What to work on → This exercise calls for a copy of every line in the listing below that carries the word "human".

Exercise input →
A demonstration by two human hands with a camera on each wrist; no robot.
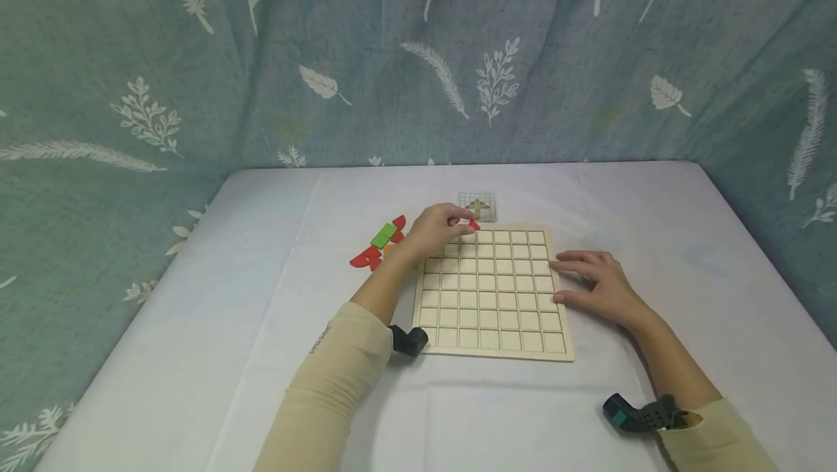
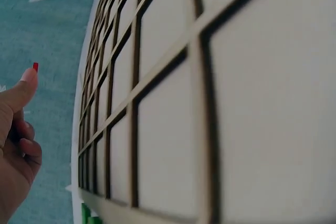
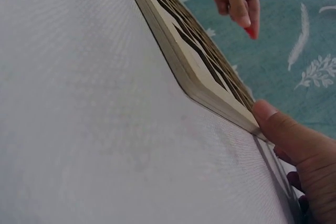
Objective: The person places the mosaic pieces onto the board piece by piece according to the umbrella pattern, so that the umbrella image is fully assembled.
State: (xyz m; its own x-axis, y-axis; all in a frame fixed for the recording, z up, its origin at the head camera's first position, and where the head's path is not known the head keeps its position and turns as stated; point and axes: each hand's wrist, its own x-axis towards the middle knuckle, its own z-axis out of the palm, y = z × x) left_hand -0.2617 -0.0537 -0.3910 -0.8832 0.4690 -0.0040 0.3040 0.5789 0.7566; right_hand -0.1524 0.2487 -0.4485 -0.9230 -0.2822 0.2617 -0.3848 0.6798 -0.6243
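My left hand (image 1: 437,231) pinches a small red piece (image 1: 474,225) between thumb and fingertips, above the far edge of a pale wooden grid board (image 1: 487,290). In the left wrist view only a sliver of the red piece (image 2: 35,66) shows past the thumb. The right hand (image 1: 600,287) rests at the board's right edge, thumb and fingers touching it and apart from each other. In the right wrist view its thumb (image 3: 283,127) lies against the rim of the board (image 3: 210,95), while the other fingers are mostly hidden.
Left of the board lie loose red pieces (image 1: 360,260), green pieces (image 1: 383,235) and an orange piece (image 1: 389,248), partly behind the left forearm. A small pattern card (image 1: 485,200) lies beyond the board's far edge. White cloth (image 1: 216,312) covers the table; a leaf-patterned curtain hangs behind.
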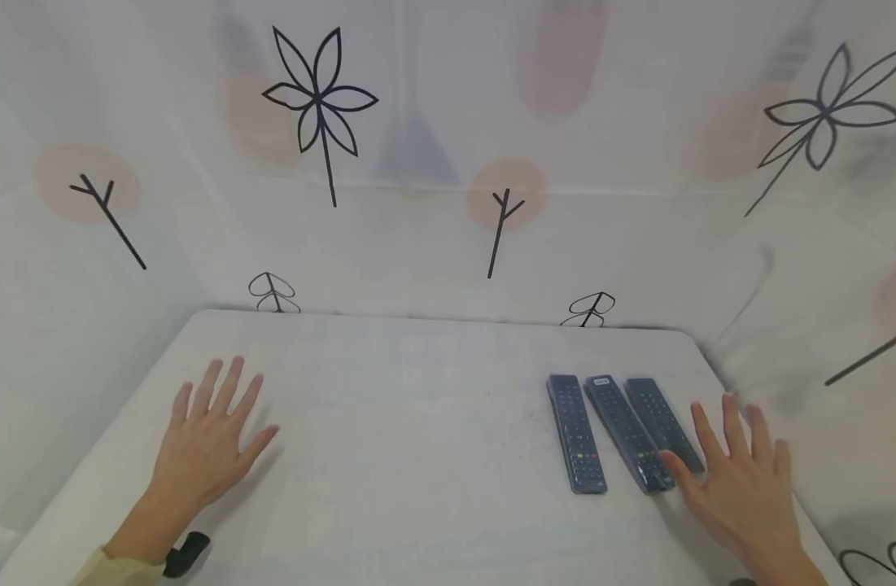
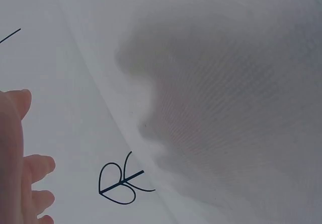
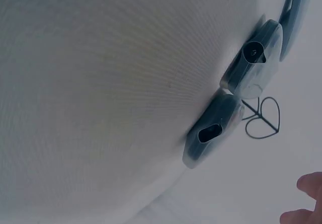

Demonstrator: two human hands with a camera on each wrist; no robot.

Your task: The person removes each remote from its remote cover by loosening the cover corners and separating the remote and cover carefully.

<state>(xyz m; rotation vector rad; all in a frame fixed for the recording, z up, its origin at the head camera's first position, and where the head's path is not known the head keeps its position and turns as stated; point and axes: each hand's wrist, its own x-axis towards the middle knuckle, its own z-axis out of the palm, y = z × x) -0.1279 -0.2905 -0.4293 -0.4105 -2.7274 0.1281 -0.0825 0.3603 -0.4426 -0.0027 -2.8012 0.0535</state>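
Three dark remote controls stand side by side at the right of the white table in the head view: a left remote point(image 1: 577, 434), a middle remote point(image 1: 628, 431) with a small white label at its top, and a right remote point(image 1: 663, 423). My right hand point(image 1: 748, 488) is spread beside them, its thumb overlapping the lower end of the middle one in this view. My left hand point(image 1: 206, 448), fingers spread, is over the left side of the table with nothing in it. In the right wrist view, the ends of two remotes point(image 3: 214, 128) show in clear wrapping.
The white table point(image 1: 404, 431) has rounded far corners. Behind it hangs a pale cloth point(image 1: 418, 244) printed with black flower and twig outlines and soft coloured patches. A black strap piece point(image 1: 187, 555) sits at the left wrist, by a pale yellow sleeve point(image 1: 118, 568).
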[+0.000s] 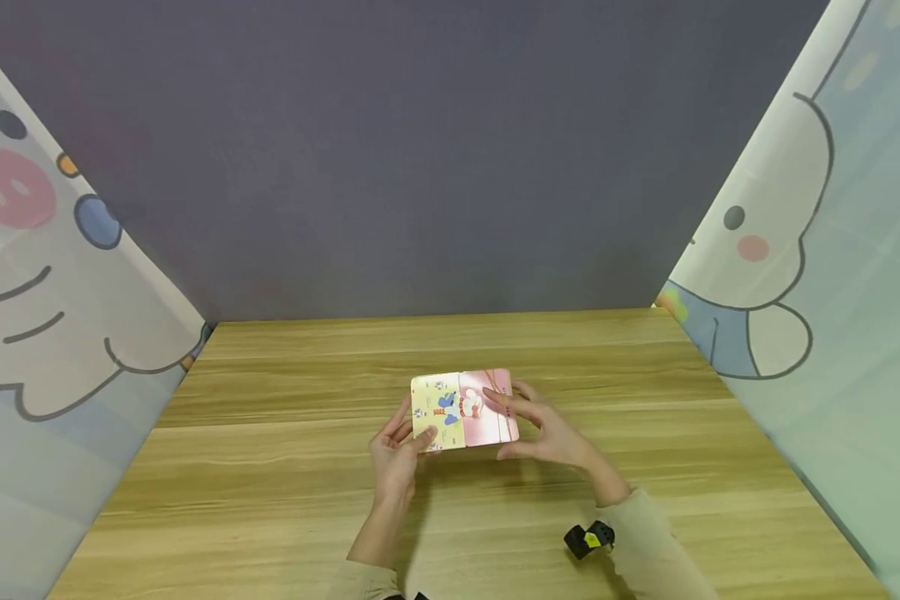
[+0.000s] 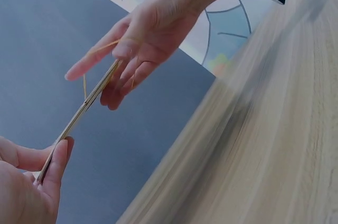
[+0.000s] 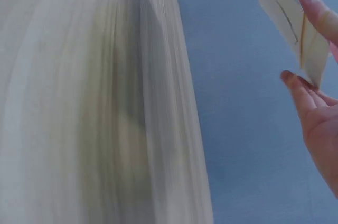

The completed task →
A demonstration by two human hands with a camera on each wrist; no robot.
Demonstrator: two human hands with a camera on each wrist; no robot.

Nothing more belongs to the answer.